Указ об опричнине. Для расправы с изменниками и ослушниками царь предложил учредить опричнину. Это был особый двор, какой образовал себе царь, с особыми боярами, с особыми дворецкими, казначеями и прочими управителями, дьяками, всякими приказными и дворовыми людьми, с целым придворным штатом. Летописец усиленно ударяет на это выражение «особной двор», на то, что царь приговорил все на этом дворе «учинити себе особно». Из служилых людей он отобрал в опричнину тысячу человек, которым в столице на посаде за стенами Белого города, за линией нынешних бульваров, отведены были улицы (Пречистенка, Сивцев Вражек, Арбат и левая от города сторона Никитской) с несколькими слободами до Новодевичьего монастыря; прежние обыватели этих улиц и слобод из служилых и приказных людей были выселены из своих домов на другие улицы московского посада.

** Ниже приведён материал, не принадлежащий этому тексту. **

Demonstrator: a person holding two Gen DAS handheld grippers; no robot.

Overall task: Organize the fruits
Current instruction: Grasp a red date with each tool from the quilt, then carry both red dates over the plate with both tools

На содержание этого двора, «на свой обиход» и своих детей, царевичей Ивана и Федора, он выделил из своего государства до 20 городов с уездами и несколько отдельных волостей, в которых земли розданы были опричникам, а прежние землевладельцы выведены были из своих вотчин и поместий и получали земли в неопричных уездах. До 12 тысяч этих выселенцев зимой с семействами шли пешком из отнятых у них усадеб на отдаленные пустые поместья, им отведенные. Эта выделенная из государства опричная часть не была цельная область, сплошная территория, составилась из сел, волостей и городов, даже только частей иных городов, рассеянных там и сям, преимущественно в центральных и северных уездах (Вязьма, Козельск, Суздаль, Галич, Вологда, Старая Руса, Каргополь и др.; после взята в опричнину Торговая сторона Новгорода). «Государство же свое Московское», т. е. всю остальную землю, подвластную московскому государю, с ее воинством, судом и управой, царь приказал ведать и всякие дела земские делать боярам, которым велел быть «в земских», и эта половина государства получила название земщины. Все центральные правительственные учреждения, оставшиеся в земщине, приказы, должны были действовать по-прежнему, «управу чинить по старине», обращаясь по всяким важным земским делам в думу земских бояр, которая правила земщиной, докладывая государю только о военных и важнейших земских делах.